= ACTIVITY =
Whenever a line of the entries below holds the string "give", copy that line and return it.

BEGIN RECORDS FOR THE TASK

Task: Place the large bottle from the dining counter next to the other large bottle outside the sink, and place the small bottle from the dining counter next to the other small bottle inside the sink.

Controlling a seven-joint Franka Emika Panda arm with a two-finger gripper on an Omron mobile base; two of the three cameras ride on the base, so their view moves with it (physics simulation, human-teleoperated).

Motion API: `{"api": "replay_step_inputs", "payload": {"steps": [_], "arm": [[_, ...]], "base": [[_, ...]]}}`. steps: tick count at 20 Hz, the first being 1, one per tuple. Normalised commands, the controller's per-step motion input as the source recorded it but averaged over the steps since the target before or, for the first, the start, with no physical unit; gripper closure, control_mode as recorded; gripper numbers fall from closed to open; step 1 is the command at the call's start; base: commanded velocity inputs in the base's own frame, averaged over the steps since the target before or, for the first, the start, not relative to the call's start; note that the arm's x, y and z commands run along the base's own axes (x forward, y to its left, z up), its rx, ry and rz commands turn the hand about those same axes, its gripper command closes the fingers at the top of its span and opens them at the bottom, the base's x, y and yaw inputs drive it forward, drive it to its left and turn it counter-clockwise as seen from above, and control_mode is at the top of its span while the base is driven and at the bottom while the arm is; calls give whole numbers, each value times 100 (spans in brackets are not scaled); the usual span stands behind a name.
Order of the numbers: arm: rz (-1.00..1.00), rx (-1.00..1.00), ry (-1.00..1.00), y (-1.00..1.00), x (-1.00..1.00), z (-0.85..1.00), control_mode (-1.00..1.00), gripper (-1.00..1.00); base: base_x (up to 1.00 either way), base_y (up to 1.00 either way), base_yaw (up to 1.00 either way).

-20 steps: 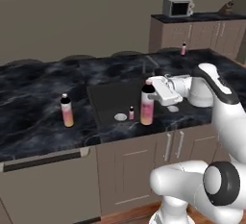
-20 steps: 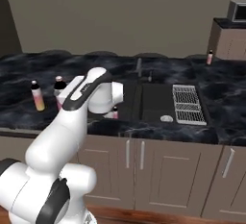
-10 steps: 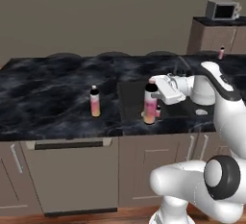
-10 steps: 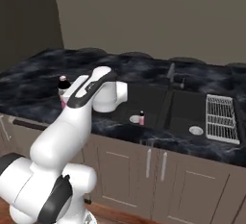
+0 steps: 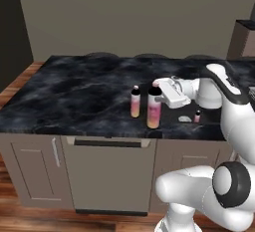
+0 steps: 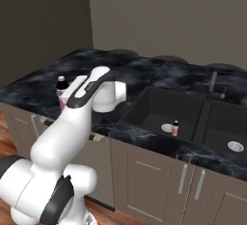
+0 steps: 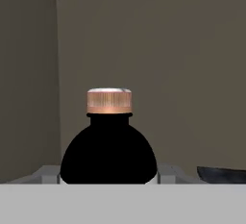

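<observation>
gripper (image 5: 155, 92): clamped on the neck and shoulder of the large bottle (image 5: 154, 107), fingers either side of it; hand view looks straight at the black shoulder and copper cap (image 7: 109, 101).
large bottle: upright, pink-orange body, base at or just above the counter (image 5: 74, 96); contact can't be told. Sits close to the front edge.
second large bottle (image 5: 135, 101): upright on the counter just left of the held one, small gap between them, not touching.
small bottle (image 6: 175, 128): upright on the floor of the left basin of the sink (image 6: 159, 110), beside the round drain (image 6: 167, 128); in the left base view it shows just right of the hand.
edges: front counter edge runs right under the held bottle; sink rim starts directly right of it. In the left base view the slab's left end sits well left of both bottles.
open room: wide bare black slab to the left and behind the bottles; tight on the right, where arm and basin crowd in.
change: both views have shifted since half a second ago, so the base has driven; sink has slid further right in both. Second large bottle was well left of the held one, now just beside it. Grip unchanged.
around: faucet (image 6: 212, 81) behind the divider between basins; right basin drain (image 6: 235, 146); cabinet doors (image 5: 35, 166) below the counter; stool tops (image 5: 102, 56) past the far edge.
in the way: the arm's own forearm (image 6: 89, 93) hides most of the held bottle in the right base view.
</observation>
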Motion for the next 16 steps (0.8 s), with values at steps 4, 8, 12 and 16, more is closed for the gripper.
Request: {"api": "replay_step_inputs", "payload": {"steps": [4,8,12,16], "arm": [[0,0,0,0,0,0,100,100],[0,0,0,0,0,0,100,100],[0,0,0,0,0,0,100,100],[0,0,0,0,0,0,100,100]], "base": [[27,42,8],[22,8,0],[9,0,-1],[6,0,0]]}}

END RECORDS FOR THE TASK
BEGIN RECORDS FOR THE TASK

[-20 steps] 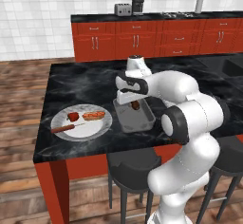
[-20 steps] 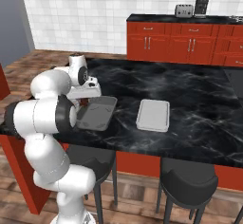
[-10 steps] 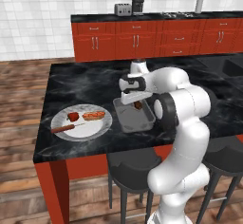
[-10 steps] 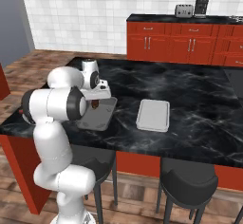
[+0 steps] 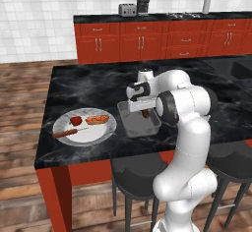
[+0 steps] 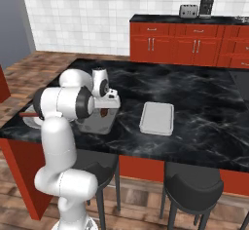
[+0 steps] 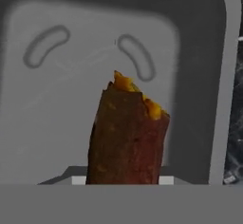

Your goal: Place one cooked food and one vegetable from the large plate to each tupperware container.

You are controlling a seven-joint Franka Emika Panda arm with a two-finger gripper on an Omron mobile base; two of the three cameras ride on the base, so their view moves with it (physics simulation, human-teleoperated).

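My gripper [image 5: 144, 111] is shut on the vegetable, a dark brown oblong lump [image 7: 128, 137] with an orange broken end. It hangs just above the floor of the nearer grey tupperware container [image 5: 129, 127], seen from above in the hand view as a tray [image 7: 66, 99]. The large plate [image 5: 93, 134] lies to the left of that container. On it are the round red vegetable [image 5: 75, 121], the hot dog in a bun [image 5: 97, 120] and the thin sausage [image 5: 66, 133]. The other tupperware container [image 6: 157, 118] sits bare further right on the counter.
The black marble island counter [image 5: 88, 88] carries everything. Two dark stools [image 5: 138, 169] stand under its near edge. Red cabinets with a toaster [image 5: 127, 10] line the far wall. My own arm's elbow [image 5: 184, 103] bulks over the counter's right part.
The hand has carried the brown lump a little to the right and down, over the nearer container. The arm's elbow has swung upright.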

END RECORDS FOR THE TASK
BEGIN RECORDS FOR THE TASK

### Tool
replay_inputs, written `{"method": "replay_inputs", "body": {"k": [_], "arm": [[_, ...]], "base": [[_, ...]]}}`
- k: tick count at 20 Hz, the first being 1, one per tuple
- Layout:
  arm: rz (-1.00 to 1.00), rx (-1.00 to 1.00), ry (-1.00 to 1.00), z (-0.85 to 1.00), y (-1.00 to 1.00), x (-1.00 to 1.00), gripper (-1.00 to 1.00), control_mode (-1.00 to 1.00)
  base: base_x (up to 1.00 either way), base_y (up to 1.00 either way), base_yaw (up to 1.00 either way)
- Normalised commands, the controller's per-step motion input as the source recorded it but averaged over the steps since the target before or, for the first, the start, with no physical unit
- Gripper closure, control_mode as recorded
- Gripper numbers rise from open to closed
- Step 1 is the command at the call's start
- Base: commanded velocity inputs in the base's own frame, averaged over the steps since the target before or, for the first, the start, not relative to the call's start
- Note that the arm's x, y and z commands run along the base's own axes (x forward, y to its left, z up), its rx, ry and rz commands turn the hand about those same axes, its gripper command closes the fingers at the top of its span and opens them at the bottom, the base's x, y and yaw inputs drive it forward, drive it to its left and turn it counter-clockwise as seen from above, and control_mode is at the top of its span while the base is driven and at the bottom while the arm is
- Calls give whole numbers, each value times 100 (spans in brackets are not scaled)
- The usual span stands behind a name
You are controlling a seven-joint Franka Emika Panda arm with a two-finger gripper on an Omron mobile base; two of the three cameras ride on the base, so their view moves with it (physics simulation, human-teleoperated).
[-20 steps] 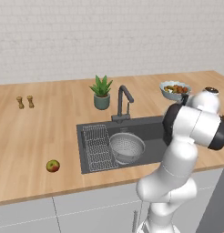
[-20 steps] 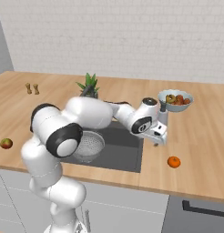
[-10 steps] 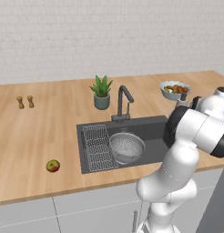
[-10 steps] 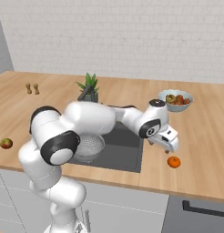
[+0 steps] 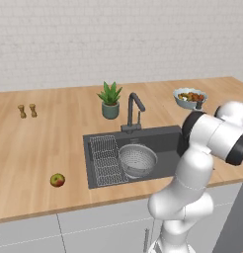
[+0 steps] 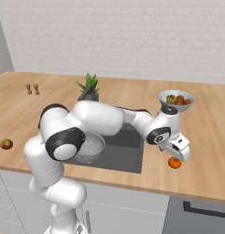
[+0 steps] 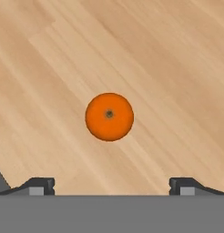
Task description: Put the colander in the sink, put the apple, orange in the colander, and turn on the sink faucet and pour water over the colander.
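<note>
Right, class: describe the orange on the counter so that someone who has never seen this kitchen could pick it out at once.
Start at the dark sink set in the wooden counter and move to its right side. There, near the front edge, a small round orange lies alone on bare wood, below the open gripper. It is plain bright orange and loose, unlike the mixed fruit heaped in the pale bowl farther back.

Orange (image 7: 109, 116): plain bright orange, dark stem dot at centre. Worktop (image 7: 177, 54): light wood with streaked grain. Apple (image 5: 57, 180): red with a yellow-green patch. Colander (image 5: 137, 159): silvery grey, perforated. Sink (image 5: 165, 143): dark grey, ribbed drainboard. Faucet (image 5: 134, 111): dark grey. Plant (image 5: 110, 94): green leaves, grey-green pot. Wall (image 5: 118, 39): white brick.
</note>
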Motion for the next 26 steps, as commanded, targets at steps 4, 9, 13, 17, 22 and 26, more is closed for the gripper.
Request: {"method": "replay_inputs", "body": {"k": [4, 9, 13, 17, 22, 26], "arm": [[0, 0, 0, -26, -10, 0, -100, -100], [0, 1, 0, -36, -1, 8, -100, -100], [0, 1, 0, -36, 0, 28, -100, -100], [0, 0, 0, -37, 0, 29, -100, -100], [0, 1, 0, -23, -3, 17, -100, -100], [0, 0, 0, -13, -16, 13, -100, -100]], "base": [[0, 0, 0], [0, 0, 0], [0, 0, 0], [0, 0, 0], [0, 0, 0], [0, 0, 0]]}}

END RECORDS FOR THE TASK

= TASK OUTPUT =
Motion API: `{"api": "replay_step_inputs", "payload": {"steps": [_], "arm": [[_, ...]], "base": [[_, ...]]}}`. steps: tick count at 20 Hz, the first being 1, one per tuple. Normalised commands, the controller's per-step motion input as the source recorded it but averaged over the steps since the target before or, for the first, the start, with no physical unit; gripper closure, control_mode as recorded; gripper numbers fall from closed to open; step 1 is the command at the call's start; base: commanded velocity inputs in the base's own frame, averaged over the steps since the target before or, for the first, the start, not relative to the call's start; note that the arm's x, y and z commands run along the base's own axes (x forward, y to its left, z up), its rx, ry and rz commands turn the hand about those same axes, its gripper command closes the fingers at the top of its span and opens them at the bottom, the base's x, y and yaw inputs drive it forward, drive it to its left and turn it counter-clockwise as seen from above, and control_mode is at the top of its span while the base is driven and at the bottom while the arm is; calls give whole numbers, each value times 100 (spans in brackets are not scaled); the usual span stands behind a name.
- Calls give whole numbers, each value times 100 (spans in brackets are not scaled)

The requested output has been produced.